Symantec's endpoint-based NAC software performs what the company calls peer-to-peer NAC - a way to limit the damage that infected endpoints might inflict.
Symantec NAC enforcement is located in its endpoint software, so each endpoint contains knowledge of its own configuration-compliance status.
With peer-to-peer NAC, groups of endpoints fitted out with Symantec’s NAC software can be restricted to talking only to other endpoints in their group and only of those endpoints meet NAC requirements. The peer-to-peer NAC software does not restrict what servers endpoints can reach.
When a protected endpoint receives TCP or UDP connection attempts from another device in its group, the initiating device must declare its NAC status. If the initiating device is out of NAC compliance, the connection is denied (Compare NAC products).
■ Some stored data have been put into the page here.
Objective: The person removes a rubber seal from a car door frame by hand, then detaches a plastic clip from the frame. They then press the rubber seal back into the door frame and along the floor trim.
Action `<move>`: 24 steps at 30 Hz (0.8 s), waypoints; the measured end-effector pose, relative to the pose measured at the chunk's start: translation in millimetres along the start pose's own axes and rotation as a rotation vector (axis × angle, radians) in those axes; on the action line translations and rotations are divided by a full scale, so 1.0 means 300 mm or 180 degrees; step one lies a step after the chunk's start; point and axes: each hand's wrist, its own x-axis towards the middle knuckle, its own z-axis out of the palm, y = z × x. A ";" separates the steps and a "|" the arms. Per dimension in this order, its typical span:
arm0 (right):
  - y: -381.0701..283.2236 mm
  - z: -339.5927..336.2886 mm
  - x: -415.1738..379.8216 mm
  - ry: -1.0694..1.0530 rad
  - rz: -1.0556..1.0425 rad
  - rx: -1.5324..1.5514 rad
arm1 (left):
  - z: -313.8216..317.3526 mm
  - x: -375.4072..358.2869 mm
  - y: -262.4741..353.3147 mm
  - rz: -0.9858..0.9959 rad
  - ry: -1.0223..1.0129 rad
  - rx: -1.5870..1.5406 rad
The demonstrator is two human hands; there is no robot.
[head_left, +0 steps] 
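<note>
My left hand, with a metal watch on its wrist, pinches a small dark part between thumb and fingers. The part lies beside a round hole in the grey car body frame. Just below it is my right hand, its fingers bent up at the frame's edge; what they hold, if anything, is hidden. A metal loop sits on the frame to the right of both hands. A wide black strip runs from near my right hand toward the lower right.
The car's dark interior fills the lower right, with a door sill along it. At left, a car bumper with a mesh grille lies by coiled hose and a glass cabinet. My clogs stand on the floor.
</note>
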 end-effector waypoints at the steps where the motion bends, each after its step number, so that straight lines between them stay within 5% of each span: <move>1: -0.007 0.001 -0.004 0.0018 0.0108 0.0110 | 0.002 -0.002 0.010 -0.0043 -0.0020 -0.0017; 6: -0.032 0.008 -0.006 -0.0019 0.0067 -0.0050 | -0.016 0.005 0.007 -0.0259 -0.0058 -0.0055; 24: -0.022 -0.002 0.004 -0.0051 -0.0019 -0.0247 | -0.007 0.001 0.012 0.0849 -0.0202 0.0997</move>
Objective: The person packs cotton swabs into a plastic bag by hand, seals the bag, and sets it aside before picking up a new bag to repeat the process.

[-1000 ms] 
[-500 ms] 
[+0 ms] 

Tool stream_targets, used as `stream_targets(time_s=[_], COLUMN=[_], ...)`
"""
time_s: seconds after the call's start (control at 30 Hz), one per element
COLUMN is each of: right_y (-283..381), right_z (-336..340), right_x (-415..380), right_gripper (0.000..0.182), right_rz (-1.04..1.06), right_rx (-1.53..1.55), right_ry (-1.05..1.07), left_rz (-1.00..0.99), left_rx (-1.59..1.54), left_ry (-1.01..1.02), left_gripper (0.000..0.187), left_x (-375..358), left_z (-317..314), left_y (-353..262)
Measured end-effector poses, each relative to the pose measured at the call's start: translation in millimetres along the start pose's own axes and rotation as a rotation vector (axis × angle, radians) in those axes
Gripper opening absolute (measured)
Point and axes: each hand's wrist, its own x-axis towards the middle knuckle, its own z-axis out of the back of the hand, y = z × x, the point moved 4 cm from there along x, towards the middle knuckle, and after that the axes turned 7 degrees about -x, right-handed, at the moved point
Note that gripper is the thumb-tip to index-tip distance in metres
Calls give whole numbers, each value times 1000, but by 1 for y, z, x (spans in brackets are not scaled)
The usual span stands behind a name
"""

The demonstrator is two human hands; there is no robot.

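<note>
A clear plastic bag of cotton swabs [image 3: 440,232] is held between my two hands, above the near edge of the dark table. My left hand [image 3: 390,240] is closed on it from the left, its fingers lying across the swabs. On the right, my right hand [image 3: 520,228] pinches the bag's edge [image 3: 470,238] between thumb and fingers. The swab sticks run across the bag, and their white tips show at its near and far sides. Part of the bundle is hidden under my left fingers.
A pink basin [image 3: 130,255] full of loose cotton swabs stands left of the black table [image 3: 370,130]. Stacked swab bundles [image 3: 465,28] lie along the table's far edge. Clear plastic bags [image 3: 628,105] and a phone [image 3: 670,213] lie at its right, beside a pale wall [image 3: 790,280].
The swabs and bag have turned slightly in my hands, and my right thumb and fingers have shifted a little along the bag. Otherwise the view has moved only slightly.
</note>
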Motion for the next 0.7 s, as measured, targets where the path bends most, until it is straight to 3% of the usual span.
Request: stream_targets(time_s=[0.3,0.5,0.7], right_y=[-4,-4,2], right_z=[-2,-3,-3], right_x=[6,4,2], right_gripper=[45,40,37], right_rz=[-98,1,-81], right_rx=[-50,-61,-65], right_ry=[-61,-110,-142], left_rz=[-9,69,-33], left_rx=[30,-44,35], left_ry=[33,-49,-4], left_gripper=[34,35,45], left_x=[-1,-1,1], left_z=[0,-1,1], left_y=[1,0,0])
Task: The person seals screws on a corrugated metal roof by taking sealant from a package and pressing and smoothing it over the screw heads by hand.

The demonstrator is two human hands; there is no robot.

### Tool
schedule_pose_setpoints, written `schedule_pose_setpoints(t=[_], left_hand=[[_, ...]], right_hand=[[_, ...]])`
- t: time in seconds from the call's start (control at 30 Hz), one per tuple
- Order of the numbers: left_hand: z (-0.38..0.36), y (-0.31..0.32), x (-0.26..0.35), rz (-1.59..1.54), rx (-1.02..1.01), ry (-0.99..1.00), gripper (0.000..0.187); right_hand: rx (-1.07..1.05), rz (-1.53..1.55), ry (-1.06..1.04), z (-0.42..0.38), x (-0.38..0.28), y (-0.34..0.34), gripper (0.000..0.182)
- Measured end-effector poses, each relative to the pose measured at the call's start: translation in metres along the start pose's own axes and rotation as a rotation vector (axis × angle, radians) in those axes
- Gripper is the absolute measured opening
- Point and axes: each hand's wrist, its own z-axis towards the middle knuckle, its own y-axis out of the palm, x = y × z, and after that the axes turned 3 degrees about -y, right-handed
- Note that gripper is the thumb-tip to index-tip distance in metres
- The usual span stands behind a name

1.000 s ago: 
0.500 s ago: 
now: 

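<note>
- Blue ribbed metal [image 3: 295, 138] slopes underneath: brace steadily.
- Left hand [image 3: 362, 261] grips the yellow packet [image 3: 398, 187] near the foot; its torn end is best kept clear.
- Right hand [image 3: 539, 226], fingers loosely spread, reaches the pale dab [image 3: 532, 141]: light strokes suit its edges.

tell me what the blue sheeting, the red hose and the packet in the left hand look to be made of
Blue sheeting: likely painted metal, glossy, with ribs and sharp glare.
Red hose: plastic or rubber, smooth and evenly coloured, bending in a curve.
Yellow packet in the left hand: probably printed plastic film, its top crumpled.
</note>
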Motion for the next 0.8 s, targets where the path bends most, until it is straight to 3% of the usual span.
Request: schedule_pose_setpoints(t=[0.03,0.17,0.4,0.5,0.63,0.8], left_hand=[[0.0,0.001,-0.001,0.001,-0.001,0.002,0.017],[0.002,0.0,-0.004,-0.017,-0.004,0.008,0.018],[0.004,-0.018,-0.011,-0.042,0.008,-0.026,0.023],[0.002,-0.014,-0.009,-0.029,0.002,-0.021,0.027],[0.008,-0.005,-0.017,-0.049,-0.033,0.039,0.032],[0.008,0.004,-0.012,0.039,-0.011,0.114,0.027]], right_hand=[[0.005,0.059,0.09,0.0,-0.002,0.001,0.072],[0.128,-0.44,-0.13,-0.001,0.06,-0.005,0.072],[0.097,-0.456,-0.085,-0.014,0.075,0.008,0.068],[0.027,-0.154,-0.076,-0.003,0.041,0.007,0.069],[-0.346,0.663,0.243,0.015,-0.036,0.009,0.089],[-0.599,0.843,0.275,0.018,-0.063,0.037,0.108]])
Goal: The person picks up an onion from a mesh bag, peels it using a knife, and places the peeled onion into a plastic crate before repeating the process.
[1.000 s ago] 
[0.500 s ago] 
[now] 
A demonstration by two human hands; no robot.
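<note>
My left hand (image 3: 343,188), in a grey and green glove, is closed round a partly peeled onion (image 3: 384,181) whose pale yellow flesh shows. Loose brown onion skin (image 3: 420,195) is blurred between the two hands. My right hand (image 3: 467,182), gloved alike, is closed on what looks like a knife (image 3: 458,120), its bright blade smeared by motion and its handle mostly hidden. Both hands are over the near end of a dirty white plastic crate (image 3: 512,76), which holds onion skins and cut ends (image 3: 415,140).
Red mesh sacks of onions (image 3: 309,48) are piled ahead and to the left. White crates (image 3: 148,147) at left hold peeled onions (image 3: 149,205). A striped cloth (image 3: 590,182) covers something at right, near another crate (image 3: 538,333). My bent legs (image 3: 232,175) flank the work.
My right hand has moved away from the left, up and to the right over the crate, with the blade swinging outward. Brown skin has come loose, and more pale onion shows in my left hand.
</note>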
NAC doesn’t guarantee that devices are free of infections, just that their configurations comply with network NAC policies. This mitigates risk.
By requiring that peer devices also comply with NAC configuration policies, peer-to-peer NAC can reduce the chances that machines will become infected via peer devices.
These peer groups are set up in Symantec’s policy manager, and the policies within the group deal with incoming traffic only.
The big limit of this feature is that it can apply only to machines that are managed and have the Symantec NAC client. So guest machines and those owned by consultants would not support this feature, and they would have to be isolated via other means.
Even so, this peer-to-peer feature is another layer of protection on the risk-mitigation side of the equation, which can’t hurt.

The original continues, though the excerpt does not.